The Problem with Hollywood

    “It’s unoriginal,” “Why are they remaking that,” or “Do we need another sequel?”

    Those are the common themes of the complaints when a new movie is announced based on an existing material. That all Hollywood can make is sequels and remakes to things we already have. These critics claim all they want is an original movie. But that’s not what the problem we face is about. 

    Yes, a majority of the movies made today are based on existing material, but the problem is most of those are done to make a quick buck. Studios are banking on the love audiences have for the source material or preceding films to make as much or more money this time around. 

    What is missing is that most films are not being made with any artistic integrity or passion, original ideas or not. 

Recently, comic book movies have suffered both at the box office and with critics. Audiences are tired of the same, safe stories being told with different characters just to “build a cinematic universe.” 

    And that was the fear for the 2022 reboot of, The Batman. When the film was released it was met with praise from critics. 

    According to rogerebert.com , “This is a Batman movie that’s aware of its own place within pop culture, but not in a winking, meta fashion; rather, it acknowledges the comic book character’s lore, only to examine it and reinvent it in a way that’s both substantial and daring.”

    The Batman didn’t hit the same beats as a standard comic book movie, and would better be characterized as a murder mystery that featured the caped crusader. With the film trying to push the limits of what a Batman film can be, audiences came out to see that limit. Making $771 million in its theatrical run and the seventh highest grossing movie of the year.

    Remakes and reboots aren’t the only films that benefit from making themselves feel like a step forward. In 2023, one of the biggest films of the year is based on a biography of a scientist. 

    Oppenheimer, is largely a film with people talking in rooms about extremely complex science topics, with a court drama weaving through it. Yet, the film made over $960 million in its worldwide theatrical run. 

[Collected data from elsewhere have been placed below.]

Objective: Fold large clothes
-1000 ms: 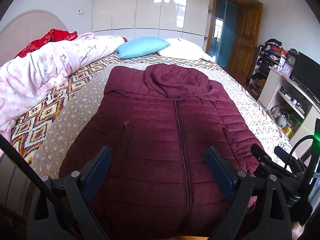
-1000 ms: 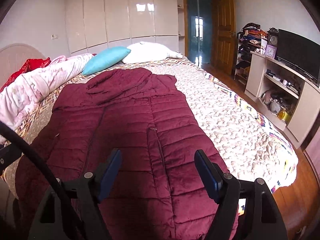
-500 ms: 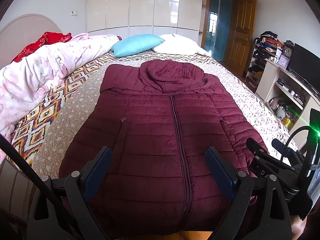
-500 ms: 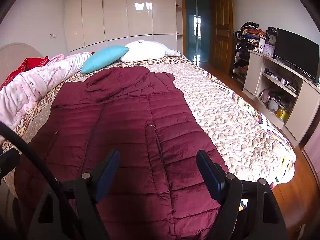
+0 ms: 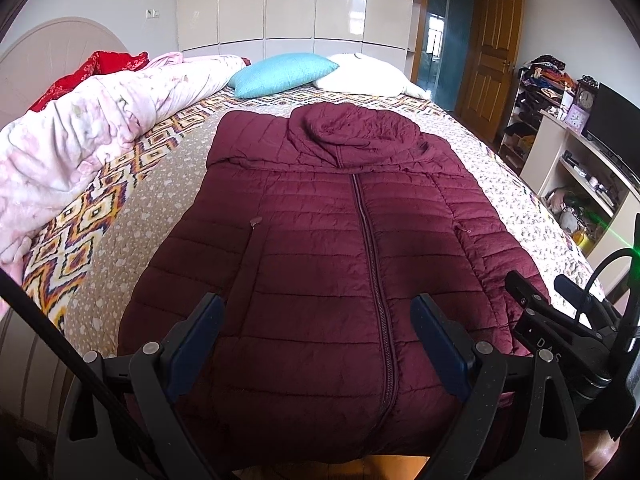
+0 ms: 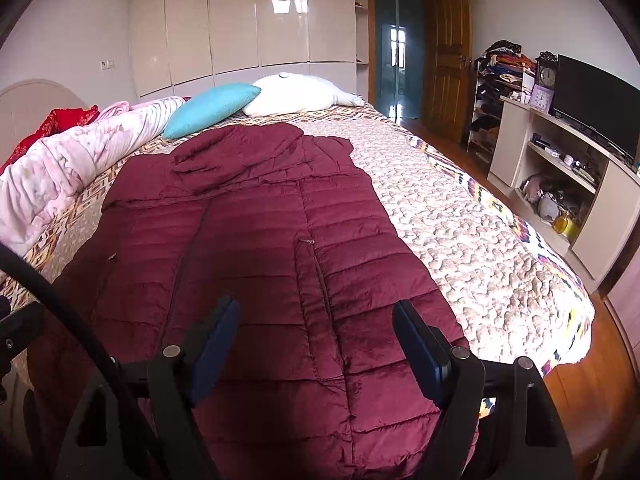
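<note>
Lying flat, zipped, across the centre of the bed (image 5: 120, 216), the maroon puffer jacket (image 5: 340, 248) could slide or bunch because both the left gripper (image 5: 316, 344) and right gripper (image 6: 316, 344) hover wide open, holding nothing.

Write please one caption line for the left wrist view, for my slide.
Open left gripper above a zipped maroon puffer jacket spread flat on the patterned bed, before folding.

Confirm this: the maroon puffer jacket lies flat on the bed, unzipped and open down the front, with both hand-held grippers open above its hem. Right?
Not quite. The maroon puffer jacket is zipped shut down the front, as the left wrist view shows. The rest holds: it lies flat on the bed, with the left hand-held gripper and right hand-held gripper open above its hem.
</note>
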Demonstrator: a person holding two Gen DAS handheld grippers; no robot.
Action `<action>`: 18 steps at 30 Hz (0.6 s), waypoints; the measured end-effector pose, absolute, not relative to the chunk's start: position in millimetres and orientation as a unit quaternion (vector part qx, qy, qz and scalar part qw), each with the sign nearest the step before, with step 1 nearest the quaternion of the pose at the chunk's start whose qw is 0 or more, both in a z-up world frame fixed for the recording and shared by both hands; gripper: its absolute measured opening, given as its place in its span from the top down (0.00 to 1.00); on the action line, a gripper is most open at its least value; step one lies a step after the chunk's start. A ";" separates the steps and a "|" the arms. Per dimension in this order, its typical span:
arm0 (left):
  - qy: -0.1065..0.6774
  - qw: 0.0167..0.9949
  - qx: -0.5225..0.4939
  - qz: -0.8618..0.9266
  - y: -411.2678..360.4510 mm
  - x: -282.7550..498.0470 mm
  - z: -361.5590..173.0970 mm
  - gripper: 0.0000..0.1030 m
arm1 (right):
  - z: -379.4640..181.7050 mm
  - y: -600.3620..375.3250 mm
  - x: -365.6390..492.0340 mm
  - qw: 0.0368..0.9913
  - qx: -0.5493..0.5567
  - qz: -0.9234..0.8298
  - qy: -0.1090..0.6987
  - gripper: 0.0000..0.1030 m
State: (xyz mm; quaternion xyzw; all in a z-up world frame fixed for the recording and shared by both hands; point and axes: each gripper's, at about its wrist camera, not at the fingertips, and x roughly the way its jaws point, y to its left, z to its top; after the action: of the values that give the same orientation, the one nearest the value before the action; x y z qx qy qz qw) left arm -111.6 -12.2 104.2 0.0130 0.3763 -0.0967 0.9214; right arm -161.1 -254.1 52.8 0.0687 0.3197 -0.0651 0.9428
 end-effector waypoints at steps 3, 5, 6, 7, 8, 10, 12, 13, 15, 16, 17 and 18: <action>0.378 0.921 0.013 -0.096 -10.9 -111.0 102.5 0.10 | 51.7 -253.2 -160.6 0.942 0.068 -0.066 0.322 0.20; 0.379 0.920 0.013 -0.096 -10.6 -110.9 101.9 0.09 | 50.9 -251.9 -160.3 0.941 0.066 -0.065 0.324 0.20; 0.379 0.920 0.014 -0.095 -10.4 -110.8 101.3 0.09 | 50.5 -251.0 -160.2 0.941 0.063 -0.066 0.325 0.20; 0.379 0.920 0.015 -0.095 -10.5 -110.5 100.5 0.09 | 50.2 -249.6 -160.3 0.941 0.059 -0.068 0.326 0.20; 0.379 0.920 0.016 -0.095 -10.0 -110.7 99.9 0.09 | 50.0 -247.8 -160.5 0.941 0.053 -0.071 0.326 0.20; 0.378 0.921 0.017 -0.093 -9.5 -110.5 99.3 0.09 | 49.3 -241.7 -160.1 0.941 0.029 -0.086 0.326 0.20; 0.378 0.921 0.018 -0.091 -8.8 -110.6 98.1 0.09 | 49.1 -235.3 -160.5 0.941 0.006 -0.100 0.323 0.20; 0.378 0.921 0.019 -0.090 -8.9 -110.5 97.4 0.10 | 48.9 -232.3 -160.7 0.941 -0.007 -0.109 0.321 0.20; 0.379 0.921 0.019 -0.089 -8.2 -109.8 96.4 0.09 | 48.8 -228.3 -160.9 0.940 -0.026 -0.117 0.319 0.20; 0.380 0.920 0.020 -0.089 -9.0 -109.8 96.2 0.09 | 48.0 -226.4 -160.7 0.939 -0.036 -0.121 0.319 0.20; 0.381 0.920 0.020 -0.090 -9.2 -109.9 95.7 0.09 | 47.3 -224.9 -160.8 0.939 -0.041 -0.123 0.320 0.20; 0.381 0.920 0.021 -0.090 -9.5 -110.0 95.5 0.10 | 46.3 -223.9 -160.3 0.937 -0.047 -0.125 0.321 0.20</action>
State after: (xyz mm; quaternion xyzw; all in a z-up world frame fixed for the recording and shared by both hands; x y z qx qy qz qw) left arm -110.0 -9.5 95.5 0.0210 0.3814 -0.0900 0.9198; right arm -160.3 -223.9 46.3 -0.0465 0.3215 -0.1252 0.9374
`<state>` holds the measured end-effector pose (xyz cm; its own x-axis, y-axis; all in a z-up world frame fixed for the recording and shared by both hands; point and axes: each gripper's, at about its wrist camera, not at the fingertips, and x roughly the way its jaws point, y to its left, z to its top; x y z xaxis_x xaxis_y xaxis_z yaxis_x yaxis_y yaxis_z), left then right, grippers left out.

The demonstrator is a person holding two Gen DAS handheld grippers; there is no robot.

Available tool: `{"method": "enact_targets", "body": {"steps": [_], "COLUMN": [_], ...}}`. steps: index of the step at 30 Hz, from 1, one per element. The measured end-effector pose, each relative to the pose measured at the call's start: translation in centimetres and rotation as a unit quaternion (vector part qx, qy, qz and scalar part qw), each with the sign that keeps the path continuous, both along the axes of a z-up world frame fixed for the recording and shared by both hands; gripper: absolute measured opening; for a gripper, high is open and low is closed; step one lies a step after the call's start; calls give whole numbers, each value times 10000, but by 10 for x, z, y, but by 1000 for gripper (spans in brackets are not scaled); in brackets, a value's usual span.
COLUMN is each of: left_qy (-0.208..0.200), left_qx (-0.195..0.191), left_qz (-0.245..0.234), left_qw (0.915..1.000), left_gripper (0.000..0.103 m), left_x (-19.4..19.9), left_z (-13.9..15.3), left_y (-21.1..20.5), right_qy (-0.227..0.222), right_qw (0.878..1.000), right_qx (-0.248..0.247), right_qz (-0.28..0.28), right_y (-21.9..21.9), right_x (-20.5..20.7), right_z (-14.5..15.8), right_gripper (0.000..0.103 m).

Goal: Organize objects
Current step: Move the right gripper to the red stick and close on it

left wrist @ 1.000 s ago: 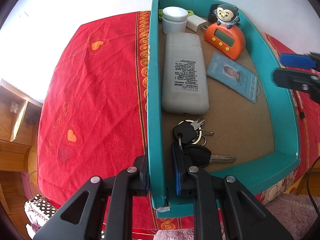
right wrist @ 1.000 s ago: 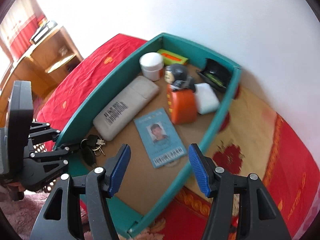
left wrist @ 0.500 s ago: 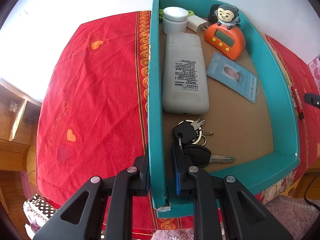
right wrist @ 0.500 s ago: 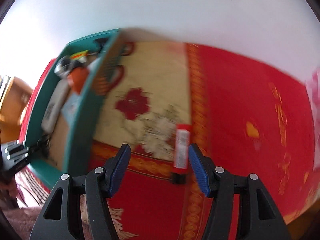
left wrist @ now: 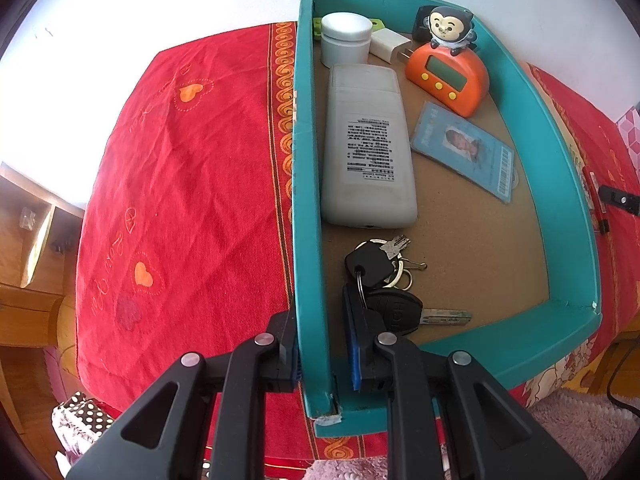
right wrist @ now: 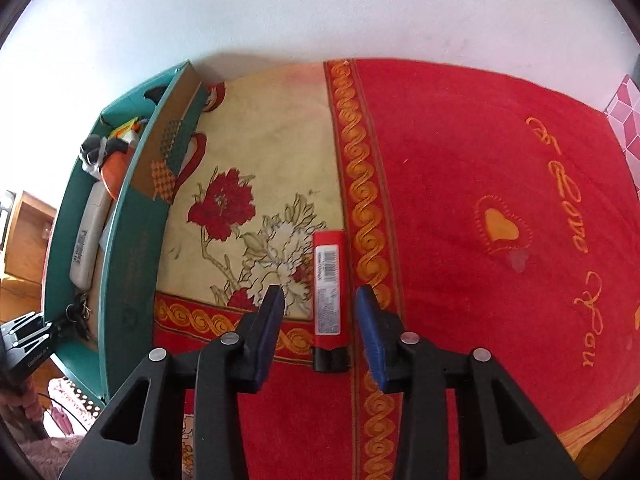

    “Moviegoers worldwide responded to the film’s scale of spectacle and the depth of its reckoning with the same, enacted by a uniformly strong ensemble cast gathering A-listers around the father of the atomic bomb,” according to The Guardian

    The film doesn’t just tell the life of J. Robert Oppenhiemer, it shows the most critical time in his life as well as his moral conundrums with building a nuclear bomb and what it could mean for our world. 

    March saw the widely anticipated release of Dune: Part 2, the sequel to the 2021 film, Dune. Based on a book of the same name by Frank Herbert, multiple directors have tried and failed to capture this book on film. But in the sequel’s opening weekend it grossed $178 million worldwide, with the film’s budget being $190 million. 

    These films could have fallen victim to the other iterations of Herbert’s story, but director Denis Villeneuve was never going to let that happen. Storyboarding the film when he was a teenager, Villeneuve wanted to bring the world of Dune and its many planets to life, and to make them feel as real as possible. 

    “The world(s) of Dune feel fully lived in, realized and authentic,” according to Medium. “They are immersive because of that level of detailed storytelling. The characters all come to life because they are allowed a level of complexity that is rarely given to characters in an ensemble film such as this one.”

    But even as films like these succeed, audiences will still say they want something original, but just as these films proved, people crave to see someone’s passion. 

    “People will want to go to it because you're passionate about it, and people love what other people are passionate about,” said Emma Stone in La La Land.